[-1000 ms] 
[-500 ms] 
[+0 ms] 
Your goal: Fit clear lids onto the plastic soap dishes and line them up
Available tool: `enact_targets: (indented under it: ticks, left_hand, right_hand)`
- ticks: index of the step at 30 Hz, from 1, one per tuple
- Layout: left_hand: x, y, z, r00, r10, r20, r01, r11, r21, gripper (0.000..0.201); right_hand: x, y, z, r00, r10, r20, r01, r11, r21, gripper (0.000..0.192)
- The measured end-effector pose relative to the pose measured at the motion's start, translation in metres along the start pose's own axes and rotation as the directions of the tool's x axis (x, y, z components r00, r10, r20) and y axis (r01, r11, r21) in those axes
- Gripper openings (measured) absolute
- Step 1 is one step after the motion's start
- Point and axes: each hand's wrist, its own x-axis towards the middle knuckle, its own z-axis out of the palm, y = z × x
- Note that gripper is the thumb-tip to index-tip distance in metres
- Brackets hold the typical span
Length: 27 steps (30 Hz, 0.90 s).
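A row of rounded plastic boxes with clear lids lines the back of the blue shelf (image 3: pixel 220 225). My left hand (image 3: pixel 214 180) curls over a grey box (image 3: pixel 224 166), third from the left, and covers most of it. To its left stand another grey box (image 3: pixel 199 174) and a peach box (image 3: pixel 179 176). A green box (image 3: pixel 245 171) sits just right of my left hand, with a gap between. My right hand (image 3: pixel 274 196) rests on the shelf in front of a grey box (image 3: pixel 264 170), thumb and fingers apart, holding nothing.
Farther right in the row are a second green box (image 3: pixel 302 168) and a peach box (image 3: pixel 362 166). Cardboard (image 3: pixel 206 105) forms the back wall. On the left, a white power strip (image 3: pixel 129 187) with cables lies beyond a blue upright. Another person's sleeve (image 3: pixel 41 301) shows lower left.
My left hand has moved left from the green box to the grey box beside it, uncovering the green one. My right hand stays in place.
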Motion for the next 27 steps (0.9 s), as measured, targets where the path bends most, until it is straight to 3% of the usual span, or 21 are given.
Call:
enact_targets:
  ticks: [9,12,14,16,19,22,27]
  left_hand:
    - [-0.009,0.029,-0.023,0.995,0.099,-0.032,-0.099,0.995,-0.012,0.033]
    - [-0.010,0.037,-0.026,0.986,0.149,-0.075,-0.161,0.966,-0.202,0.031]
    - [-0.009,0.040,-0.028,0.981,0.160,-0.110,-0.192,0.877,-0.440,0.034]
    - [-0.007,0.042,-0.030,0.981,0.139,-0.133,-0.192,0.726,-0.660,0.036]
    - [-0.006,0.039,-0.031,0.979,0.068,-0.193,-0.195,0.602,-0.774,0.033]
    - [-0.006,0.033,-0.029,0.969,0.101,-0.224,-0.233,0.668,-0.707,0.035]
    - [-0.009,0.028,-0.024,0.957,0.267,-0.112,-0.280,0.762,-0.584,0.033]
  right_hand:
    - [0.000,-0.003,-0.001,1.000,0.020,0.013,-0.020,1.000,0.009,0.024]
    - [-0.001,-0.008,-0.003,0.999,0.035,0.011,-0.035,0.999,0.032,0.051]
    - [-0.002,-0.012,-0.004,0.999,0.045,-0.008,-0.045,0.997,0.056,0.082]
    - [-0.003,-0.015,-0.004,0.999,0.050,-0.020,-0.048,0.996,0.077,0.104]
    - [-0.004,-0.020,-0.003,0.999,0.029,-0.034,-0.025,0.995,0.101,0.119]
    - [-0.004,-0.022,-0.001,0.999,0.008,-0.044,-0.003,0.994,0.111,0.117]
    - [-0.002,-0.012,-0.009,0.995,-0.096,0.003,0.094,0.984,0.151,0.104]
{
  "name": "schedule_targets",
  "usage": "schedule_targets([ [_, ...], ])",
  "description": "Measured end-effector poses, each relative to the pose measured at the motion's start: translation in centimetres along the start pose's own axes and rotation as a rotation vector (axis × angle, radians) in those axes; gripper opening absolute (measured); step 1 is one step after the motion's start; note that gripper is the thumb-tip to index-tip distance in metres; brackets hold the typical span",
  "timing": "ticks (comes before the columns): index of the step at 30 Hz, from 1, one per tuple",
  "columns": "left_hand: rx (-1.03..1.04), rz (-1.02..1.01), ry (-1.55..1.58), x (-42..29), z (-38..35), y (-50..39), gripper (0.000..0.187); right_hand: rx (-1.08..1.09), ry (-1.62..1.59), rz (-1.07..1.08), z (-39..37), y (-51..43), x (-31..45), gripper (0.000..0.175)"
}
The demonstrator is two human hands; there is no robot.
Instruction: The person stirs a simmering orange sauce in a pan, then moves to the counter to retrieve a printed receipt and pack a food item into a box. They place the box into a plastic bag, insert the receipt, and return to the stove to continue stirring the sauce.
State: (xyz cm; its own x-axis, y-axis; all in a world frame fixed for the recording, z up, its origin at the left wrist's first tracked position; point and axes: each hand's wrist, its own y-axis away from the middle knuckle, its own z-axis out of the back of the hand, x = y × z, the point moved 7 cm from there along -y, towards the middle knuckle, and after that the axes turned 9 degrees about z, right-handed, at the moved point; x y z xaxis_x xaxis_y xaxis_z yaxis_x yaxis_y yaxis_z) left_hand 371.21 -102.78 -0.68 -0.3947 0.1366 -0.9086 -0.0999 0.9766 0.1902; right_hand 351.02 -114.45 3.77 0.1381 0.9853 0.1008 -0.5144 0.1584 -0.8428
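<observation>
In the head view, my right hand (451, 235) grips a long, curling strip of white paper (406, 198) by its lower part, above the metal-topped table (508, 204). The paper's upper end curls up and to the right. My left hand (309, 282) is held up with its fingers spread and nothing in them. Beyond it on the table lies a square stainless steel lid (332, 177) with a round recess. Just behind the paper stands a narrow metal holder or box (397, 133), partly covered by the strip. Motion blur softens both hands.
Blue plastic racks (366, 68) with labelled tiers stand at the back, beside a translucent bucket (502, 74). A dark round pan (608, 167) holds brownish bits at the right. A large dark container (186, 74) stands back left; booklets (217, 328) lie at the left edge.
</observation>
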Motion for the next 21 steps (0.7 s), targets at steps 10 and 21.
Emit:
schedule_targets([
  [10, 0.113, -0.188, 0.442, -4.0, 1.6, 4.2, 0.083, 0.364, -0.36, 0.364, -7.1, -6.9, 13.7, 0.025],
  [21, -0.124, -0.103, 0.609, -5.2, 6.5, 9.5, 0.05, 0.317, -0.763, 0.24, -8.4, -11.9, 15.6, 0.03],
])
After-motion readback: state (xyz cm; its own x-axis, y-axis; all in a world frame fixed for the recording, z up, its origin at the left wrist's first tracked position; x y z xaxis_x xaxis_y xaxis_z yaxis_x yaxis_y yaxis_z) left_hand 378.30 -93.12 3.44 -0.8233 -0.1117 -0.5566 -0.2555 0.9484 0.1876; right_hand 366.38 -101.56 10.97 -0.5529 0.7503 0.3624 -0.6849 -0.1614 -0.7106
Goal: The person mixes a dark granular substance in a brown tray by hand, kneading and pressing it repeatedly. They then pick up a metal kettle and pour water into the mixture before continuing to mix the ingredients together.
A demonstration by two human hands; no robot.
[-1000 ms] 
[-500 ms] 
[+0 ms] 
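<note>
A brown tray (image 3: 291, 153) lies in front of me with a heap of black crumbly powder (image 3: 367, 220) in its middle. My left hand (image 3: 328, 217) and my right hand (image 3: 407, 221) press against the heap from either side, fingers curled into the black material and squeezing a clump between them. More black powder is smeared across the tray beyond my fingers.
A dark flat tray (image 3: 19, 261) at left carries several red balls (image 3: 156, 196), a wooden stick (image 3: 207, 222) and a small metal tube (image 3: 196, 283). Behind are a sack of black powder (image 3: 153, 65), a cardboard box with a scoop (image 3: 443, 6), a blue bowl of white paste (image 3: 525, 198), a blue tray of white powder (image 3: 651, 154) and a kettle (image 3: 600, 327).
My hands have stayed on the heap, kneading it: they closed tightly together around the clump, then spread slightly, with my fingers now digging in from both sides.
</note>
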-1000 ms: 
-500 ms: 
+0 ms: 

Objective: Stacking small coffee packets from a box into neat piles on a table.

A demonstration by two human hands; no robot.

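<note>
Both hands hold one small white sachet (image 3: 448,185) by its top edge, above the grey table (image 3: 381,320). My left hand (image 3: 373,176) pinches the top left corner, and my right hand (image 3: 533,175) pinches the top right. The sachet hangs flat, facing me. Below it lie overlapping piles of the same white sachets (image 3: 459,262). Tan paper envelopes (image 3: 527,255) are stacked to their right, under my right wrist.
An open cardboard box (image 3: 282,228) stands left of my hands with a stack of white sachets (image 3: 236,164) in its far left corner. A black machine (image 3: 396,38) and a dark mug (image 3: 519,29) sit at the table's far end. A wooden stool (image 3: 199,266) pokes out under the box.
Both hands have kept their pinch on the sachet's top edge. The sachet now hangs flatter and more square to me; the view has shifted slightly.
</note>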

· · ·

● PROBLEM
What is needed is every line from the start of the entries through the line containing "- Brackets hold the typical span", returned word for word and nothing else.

● SOLUTION FOR THIS EXERCISE
[-1000 ms] 
[-500 ms] 
[+0 ms] 
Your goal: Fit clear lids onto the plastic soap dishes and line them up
Available tool: `enact_targets: (indented under it: ticks, left_hand, right_hand)`
- ticks: index of the step at 30 Hz, from 1, one per tuple
- Layout: left_hand: x, y, z, r00, r10, r20, r01, r11, r21, gripper (0.000..0.201); right_hand: x, y, z, r00, r10, r20, r01, r11, r21, gripper (0.000..0.192)
- The measured end-effector pose relative to the pose measured at the motion's start, translation in metres along the start pose's own axes and rotation as the directions of the tool's x axis (x, y, z components r00, r10, r20) and y axis (r01, r11, r21) in those axes
- Gripper openings (measured) absolute
- Step 1 is one step after the motion's start
- Point and axes: each hand's wrist, its own x-axis towards the middle knuckle, its own z-axis out of the palm, y = z × x
- Note that gripper is the thumb-tip to index-tip distance in metres
- Brackets hold the typical span

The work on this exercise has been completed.